With the images removed, transcribe the listing that follows exactly.

■ ■ ■ ■

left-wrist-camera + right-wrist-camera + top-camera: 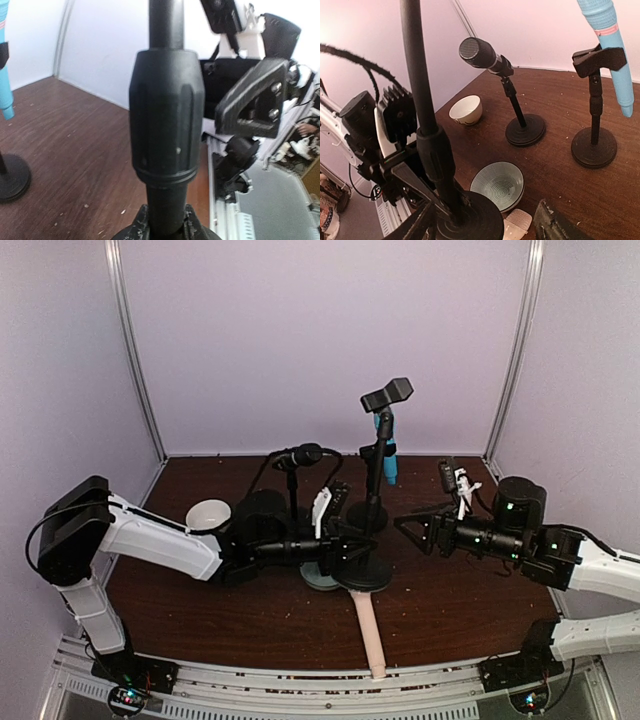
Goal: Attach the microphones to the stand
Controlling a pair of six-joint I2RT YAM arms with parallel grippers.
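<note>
My left gripper (348, 542) is shut on the pole of the front black stand (364, 573), just above its round base; the pole fills the left wrist view (166, 125) between my fingers (137, 223). The stand's top clip (388, 393) is empty. The pale pink-beige microphone (369, 632) lies on the table, its head (518, 223) against that base. The black microphone (300, 454) and the light blue microphone (386, 452) each sit in their own stands at the back. My right gripper (413, 530) is open and empty, just right of the front stand's pole (433, 150).
A pale green bowl (498, 185) sits beside the front stand's base. A white bowl (208, 514) stands at the left by my left arm. The back stands' bases (525, 130) (594, 147) rest on the brown table. White walls enclose the back and sides.
</note>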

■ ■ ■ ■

- _REPLY TO THE TASK_
left-wrist-camera + right-wrist-camera + top-camera: 
Goal: Attach the microphones to the stand
Controlling a pair of six-joint I2RT YAM arms with parallel grippers.
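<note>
My left gripper (348, 542) is shut on the pole of the front black stand (364, 573), just above its round base; the pole fills the left wrist view (166, 125) between my fingers (137, 223). The stand's top clip (388, 393) is empty. The pale pink-beige microphone (369, 632) lies on the table, its head (518, 223) against that base. The black microphone (300, 454) and the light blue microphone (386, 452) each sit in their own stands at the back. My right gripper (413, 530) is open and empty, just right of the front stand's pole (433, 150).
A pale green bowl (498, 185) sits beside the front stand's base. A white bowl (208, 514) stands at the left by my left arm. The back stands' bases (525, 130) (594, 147) rest on the brown table. White walls enclose the back and sides.
</note>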

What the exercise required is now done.